• _EXERCISE REQUIREMENTS_
Retype all of the data word for word, without pictures.

————

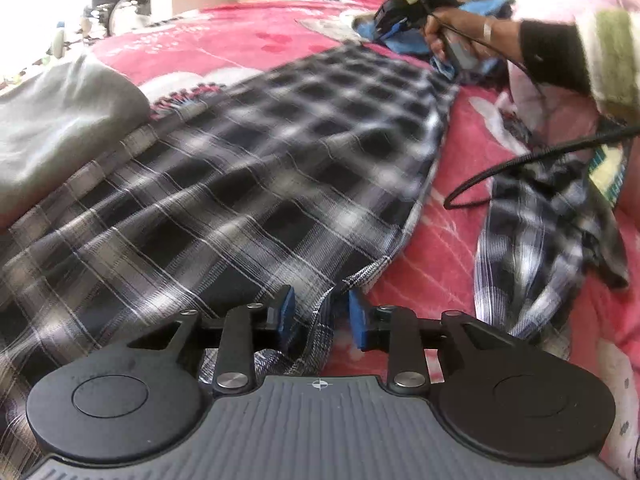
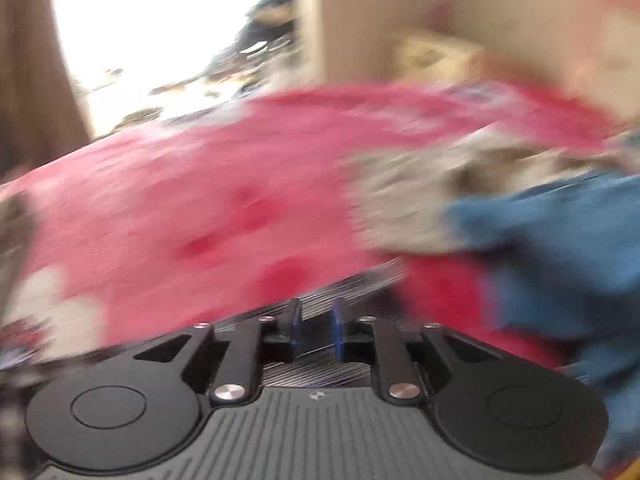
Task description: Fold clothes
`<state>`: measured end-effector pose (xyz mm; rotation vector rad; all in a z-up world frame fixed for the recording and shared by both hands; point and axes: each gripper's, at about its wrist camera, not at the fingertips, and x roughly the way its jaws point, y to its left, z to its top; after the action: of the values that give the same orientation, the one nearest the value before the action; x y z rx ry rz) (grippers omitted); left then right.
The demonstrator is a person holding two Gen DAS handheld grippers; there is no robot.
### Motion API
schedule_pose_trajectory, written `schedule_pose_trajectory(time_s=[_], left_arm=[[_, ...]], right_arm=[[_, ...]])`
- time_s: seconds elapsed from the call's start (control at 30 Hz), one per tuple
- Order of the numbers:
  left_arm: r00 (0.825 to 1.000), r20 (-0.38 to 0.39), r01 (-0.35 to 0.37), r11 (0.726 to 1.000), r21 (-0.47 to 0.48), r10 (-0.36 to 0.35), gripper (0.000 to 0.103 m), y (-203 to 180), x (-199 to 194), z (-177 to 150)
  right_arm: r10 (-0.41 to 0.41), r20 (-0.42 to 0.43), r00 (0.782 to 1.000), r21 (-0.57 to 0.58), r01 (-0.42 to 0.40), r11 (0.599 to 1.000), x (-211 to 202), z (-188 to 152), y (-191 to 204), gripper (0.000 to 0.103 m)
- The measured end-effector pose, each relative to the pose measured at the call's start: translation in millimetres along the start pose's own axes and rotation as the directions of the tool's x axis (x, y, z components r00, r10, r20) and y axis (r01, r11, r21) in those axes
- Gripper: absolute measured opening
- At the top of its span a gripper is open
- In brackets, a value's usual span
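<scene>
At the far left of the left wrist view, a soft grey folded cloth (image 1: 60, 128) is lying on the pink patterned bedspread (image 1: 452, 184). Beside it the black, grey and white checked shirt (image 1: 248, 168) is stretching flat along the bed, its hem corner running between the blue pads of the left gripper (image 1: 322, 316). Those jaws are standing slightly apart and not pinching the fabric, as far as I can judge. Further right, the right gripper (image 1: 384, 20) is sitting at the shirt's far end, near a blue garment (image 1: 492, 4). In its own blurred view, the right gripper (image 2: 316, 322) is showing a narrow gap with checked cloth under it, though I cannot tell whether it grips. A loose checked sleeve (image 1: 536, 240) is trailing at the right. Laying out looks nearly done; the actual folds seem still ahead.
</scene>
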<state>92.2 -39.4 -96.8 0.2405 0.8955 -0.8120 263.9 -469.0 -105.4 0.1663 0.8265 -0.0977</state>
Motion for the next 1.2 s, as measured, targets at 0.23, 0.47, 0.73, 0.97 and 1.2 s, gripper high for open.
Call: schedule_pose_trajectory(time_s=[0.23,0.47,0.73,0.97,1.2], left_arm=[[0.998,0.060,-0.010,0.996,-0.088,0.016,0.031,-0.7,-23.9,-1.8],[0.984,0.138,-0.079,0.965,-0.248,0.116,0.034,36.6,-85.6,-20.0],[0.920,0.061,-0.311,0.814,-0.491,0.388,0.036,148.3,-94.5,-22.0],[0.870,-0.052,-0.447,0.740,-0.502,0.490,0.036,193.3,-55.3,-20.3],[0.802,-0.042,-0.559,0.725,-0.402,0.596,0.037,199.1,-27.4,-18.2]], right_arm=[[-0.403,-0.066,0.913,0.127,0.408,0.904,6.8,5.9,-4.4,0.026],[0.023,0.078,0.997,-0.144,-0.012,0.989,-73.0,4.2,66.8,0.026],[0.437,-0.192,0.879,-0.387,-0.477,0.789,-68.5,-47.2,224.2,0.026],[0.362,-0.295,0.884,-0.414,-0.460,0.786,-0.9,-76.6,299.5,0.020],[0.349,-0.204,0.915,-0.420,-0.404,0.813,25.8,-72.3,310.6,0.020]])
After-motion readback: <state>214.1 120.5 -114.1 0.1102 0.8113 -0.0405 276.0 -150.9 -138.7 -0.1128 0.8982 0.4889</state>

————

• _RESPONSE AREA_
Task description: Fold clothes
`<state>`: measured end-effector pose (xyz mm; rotation vector rad; all in a z-up world frame fixed for the recording and shared by both hands; point and axes: each gripper's, at about its wrist camera, not at the fingertips, and x roughly the way its jaws point, y to its left, z to its top; after the action: of the values that give the same orientation, the one nearest the value before the action; x y z rx ry rz) (grippers omitted); left then right.
The demonstrator is a person holding two Gen DAS handheld grippers; there is no robot.
### Motion API
schedule_pose_trajectory, written `schedule_pose_trajectory(time_s=[_], left_arm=[[_, ...]], right_arm=[[_, ...]])`
- time_s: seconds elapsed from the call's start (control at 30 Hz), one per tuple
- Order of the numbers:
  left_arm: r00 (0.825 to 1.000), r20 (-0.38 to 0.39), r01 (-0.35 to 0.37), r11 (0.726 to 1.000), r21 (-0.47 to 0.48), r10 (-0.36 to 0.35), gripper (0.000 to 0.103 m), y (-203 to 180), x (-199 to 194), z (-177 to 150)
  right_arm: r10 (-0.41 to 0.41), r20 (-0.42 to 0.43), r00 (0.782 to 1.000), r21 (-0.57 to 0.58), r01 (-0.42 to 0.40), r11 (0.599 to 1.000), x (-211 to 202), z (-188 to 152), y (-191 to 204), gripper (0.000 to 0.103 m)
- The measured end-effector pose, each relative to the pose measured at the call's start: translation in millimetres along the start pose's own axes and rotation as the directions of the tool's x axis (x, y, z components r00, r10, r20) and y axis (r01, r11, r21) in those axes
- Gripper: absolute measured opening
- At the top of its span a gripper is open
- In brackets, a value's usual span
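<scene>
At the far left of the left wrist view, a soft grey folded cloth (image 1: 60, 128) is lying on the pink patterned bedspread (image 1: 452, 184). Beside it the black, grey and white checked shirt (image 1: 248, 168) is stretching flat along the bed, its hem corner running between the blue pads of the left gripper (image 1: 322, 316). Those jaws are standing slightly apart and not pinching the fabric, as far as I can judge. Further right, the right gripper (image 1: 384, 20) is sitting at the shirt's far end, near a blue garment (image 1: 492, 4). In its own blurred view, the right gripper (image 2: 316, 322) is showing a narrow gap with checked cloth under it, though I cannot tell whether it grips. A loose checked sleeve (image 1: 536, 240) is trailing at the right. Laying out looks nearly done; the actual folds seem still ahead.
</scene>
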<state>92.2 -39.4 -96.8 0.2405 0.8955 -0.8120 263.9 -469.0 -105.4 0.1663 0.8265 -0.0977</state>
Motion for the next 1.2 s, as measured, targets at 0.23, 0.47, 0.73, 0.97 and 1.2 s, gripper high for open.
Call: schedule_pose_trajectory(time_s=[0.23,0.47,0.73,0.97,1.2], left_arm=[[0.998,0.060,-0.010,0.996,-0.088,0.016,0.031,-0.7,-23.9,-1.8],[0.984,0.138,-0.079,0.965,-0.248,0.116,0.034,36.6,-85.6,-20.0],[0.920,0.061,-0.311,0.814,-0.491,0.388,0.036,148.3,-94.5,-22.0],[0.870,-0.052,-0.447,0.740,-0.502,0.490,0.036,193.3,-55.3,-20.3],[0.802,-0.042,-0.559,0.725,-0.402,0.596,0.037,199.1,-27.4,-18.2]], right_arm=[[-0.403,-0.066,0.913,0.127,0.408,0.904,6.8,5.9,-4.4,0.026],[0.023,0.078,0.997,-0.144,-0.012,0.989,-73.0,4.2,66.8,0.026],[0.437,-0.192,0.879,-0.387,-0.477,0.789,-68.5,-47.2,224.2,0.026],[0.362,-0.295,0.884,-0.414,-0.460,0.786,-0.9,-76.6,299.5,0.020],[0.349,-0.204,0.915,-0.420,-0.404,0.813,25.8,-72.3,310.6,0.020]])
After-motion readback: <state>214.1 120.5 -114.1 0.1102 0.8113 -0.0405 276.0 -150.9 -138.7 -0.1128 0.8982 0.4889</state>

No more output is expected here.